Your answer should hold all lines of the entries that include the word "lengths".

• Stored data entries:
== Segment start ==

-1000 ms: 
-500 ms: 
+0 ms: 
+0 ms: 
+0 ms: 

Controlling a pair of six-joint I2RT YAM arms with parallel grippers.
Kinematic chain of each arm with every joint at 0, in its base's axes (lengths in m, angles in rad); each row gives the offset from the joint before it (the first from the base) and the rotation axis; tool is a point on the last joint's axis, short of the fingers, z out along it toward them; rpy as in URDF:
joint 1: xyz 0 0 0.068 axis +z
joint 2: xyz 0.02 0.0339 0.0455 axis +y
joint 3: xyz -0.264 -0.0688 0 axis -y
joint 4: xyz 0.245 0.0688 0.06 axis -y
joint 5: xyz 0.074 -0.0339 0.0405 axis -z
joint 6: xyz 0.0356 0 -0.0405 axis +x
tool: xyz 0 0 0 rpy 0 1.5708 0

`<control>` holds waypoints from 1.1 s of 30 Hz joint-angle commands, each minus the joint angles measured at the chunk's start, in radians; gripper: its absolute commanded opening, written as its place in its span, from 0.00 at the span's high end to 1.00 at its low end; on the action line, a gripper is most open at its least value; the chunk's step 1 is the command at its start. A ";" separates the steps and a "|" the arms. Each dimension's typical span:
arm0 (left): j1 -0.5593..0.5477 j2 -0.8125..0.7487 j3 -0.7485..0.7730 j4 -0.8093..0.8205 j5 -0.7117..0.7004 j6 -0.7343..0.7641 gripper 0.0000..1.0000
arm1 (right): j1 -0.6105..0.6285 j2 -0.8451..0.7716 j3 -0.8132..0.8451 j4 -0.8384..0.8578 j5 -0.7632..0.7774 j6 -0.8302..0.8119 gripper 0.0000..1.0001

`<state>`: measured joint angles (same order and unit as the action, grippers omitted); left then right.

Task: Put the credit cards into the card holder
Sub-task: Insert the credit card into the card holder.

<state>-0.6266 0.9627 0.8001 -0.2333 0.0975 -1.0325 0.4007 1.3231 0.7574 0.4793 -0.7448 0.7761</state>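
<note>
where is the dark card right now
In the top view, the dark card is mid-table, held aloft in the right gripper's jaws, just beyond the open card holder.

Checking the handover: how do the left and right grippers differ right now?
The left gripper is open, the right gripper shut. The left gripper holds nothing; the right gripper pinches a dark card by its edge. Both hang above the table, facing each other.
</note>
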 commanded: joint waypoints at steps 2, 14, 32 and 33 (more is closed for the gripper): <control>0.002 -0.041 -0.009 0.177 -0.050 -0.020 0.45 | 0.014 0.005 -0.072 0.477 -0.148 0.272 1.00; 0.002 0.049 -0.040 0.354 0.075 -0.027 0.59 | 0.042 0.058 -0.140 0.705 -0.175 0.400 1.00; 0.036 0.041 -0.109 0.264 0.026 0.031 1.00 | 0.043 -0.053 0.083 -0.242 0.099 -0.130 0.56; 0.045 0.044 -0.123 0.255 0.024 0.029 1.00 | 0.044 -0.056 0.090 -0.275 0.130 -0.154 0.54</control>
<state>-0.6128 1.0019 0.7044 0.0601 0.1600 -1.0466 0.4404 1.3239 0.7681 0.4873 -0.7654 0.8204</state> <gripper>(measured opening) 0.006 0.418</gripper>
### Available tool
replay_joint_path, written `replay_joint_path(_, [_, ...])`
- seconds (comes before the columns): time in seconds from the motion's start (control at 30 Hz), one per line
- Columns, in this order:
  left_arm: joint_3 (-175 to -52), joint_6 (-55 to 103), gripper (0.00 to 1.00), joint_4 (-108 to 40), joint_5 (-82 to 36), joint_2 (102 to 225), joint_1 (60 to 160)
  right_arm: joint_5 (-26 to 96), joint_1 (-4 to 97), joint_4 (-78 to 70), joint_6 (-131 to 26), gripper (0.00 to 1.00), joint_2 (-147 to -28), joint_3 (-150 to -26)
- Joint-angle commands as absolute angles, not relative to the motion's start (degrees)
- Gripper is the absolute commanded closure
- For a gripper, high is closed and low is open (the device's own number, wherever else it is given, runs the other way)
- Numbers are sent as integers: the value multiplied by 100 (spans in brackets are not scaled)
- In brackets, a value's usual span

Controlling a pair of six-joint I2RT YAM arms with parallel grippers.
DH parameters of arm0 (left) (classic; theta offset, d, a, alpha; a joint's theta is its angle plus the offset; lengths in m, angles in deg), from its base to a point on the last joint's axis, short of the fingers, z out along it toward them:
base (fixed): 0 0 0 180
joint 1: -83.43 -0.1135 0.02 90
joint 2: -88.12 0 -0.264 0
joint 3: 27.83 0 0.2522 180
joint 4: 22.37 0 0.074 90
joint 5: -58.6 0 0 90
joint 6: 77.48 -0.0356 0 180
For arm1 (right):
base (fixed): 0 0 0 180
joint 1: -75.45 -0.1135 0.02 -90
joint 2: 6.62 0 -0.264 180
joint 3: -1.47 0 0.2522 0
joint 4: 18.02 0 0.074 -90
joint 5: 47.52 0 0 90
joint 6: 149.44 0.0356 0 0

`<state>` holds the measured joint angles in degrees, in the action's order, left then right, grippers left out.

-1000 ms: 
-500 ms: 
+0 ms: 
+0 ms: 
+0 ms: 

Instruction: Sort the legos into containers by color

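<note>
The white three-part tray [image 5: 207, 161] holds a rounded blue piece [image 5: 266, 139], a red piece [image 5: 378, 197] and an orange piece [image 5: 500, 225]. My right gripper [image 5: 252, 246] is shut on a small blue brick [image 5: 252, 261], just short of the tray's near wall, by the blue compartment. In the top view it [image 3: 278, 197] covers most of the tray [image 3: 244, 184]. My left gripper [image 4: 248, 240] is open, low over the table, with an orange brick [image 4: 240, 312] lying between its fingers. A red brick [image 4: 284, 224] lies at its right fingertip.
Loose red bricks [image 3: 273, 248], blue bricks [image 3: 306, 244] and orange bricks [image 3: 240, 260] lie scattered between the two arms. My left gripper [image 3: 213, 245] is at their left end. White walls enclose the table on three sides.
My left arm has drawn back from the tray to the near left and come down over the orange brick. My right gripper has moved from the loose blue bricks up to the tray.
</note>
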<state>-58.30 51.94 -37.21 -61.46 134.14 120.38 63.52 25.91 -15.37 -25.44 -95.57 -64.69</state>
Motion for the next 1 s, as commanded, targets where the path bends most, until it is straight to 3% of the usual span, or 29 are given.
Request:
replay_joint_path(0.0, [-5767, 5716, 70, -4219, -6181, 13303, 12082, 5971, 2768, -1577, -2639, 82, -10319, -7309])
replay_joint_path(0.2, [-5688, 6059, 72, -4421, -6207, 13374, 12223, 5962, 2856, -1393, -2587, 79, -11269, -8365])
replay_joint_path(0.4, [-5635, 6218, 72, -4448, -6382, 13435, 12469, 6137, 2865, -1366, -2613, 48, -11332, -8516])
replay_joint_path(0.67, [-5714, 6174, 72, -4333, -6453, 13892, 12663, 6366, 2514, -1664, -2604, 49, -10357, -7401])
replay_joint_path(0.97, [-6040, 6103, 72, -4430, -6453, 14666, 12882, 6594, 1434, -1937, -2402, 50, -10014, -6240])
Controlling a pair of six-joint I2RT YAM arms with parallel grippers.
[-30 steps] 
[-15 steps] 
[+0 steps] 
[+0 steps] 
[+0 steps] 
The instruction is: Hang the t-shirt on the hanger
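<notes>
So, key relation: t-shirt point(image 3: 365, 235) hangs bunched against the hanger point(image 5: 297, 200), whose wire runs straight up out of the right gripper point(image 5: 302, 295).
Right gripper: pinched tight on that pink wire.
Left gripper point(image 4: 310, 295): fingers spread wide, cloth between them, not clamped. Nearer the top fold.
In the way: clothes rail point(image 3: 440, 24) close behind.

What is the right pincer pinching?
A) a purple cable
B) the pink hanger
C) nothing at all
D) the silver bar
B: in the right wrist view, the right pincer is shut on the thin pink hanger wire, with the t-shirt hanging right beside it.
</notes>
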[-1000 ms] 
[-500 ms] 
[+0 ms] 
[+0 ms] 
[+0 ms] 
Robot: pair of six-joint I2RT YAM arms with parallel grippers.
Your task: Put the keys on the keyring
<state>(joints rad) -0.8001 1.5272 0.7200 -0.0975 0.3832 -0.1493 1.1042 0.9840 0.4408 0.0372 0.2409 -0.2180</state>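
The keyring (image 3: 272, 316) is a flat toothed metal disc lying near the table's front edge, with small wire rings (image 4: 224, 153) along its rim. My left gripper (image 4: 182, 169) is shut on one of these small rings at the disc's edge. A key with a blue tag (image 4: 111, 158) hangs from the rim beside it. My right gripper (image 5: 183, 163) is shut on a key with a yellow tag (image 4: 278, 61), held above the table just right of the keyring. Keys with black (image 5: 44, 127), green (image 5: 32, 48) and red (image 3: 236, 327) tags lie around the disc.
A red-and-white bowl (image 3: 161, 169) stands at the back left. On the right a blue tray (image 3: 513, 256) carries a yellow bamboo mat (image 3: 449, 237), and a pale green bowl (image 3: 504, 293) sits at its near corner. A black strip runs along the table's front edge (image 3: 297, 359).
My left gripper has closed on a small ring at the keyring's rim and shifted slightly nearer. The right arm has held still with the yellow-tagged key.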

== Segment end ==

• Your solution:
Kinematic chain of each arm with every joint at 0, in its base's axes (lengths in m, angles in rad); each row gives the offset from the joint before it (the first from the base) and the rotation axis; tool is a point on the last joint's axis, short of the fingers, z out along it toward them; rpy as in URDF:
DH parameters of arm0 (left) (classic; theta offset, d, a, alpha; a joint's theta is its angle plus the offset; lengths in m, angles in deg), from its base to a point on the last joint's axis, short of the fingers, z out along it toward them:

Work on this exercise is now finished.